Ему стало совсем не по себе. Он взял Александру за руку и пустился прочь по коридору, почти волоча ее за собой то и дело оглядываясь.

Александра казалась огорошенной, но послушно пошла за ним и даже побежала, когда он ускорил шаг. Они обогнули несколько углов в лабиринте коридоров, и, когда наконец остановились, чтобы отдышаться, она спросила его, в чем дело.

– У меня появилось дурное предчувствие, – объяснил он. – Как будто они… Не знаю. Как будто они подстроили какую-то ловушку.

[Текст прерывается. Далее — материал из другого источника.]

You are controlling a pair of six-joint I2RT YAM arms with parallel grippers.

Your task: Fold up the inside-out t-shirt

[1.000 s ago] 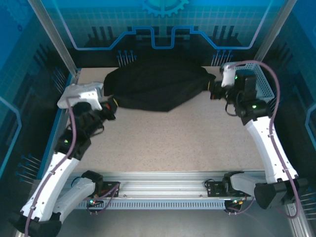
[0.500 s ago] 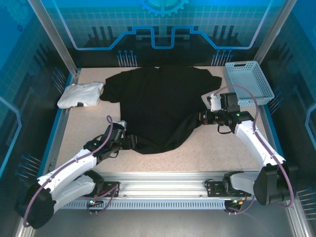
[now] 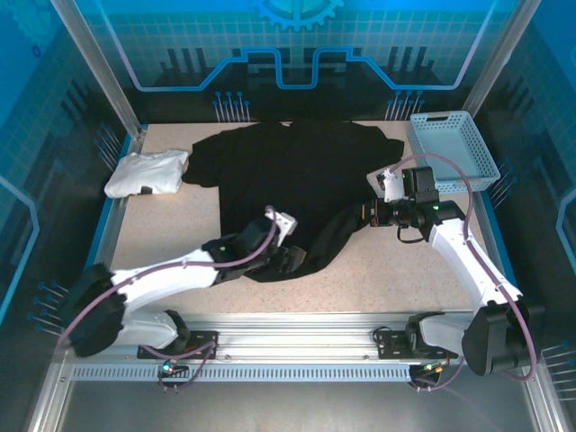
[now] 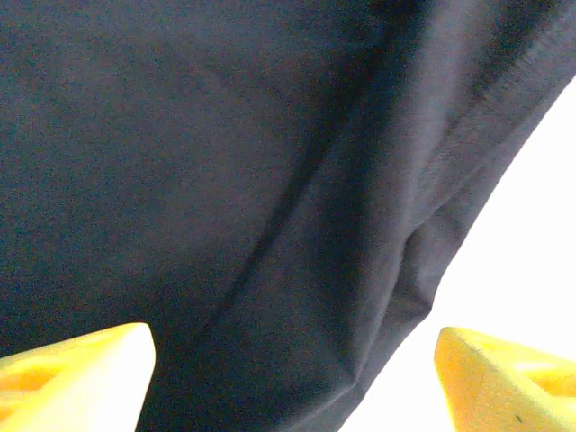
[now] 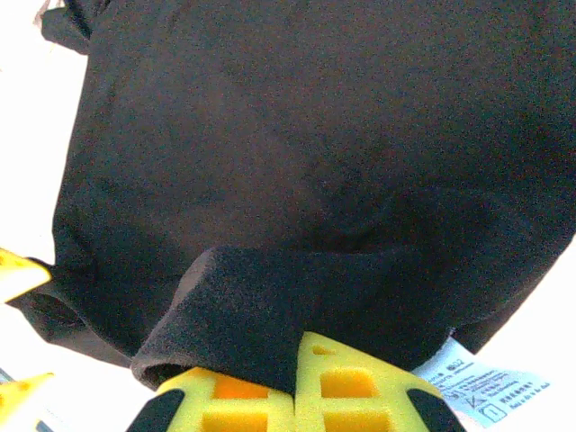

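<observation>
The inside-out t-shirt is black and lies spread over the middle of the table, with its hem toward me. My left gripper hovers over the near hem. In the left wrist view it stands open, yellow fingertips wide apart, with black cloth and its hem edge below them. My right gripper is at the shirt's right edge. It is shut on a raised fold of the black cloth. A white care label shows beside it.
A small white folded garment lies at the left edge of the table. A white mesh basket stands at the back right. Bare tabletop runs along the front, between the shirt and the arm bases.
A second ago the shirt lay bunched at the back between both grippers; now it is spread flat. My left gripper has let go, opened, and moved right along the near hem.
</observation>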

Они вышли из коридора в открытое пространство, вырубленное в мраморе наподобие пещеры. Нижний его край скрывался под небольшим озером, по берегу которого были разбросаны грубо высеченные глыбы мрамора. От стен пещеры, точнее, от светящегося мха, украшавшего почти каждый квадратный сантиметр камня и корками, похожими на тлеющие островки, плававшего на черной поверхности воды, исходил неяркий белый с просинью свет. В одной из стен зиял довольно большой круглый проем, сквозь который вполне мог, не нагибаясь, пройти человек. Через него открывался вид на какой-то сложный металлический механизм с огромными шестернями, приводными валами и другими диковинными деталями. Сквозь просветы в механизме виднелись участки мраморной глади, круто поднимавшейся вверх. Это походило на замысловатую головоломку, выложенную на белом фоне, в которой недоставало нескольких частей. Во всей этой картине была какая-то гибельная прелесть, а когда Александра устроилась на одной из мраморных глыб, подтянув к себе колени и опершись на них подбородком, ее как будто окружила аура нереальности, словно этот пейзаж и породил ее – нимфу, Лорелею.

– Предчувствие, – задумчиво произнесла она. – Иными словами, чувство, которому вы поверили.

– Было бы глупо не поверить ему.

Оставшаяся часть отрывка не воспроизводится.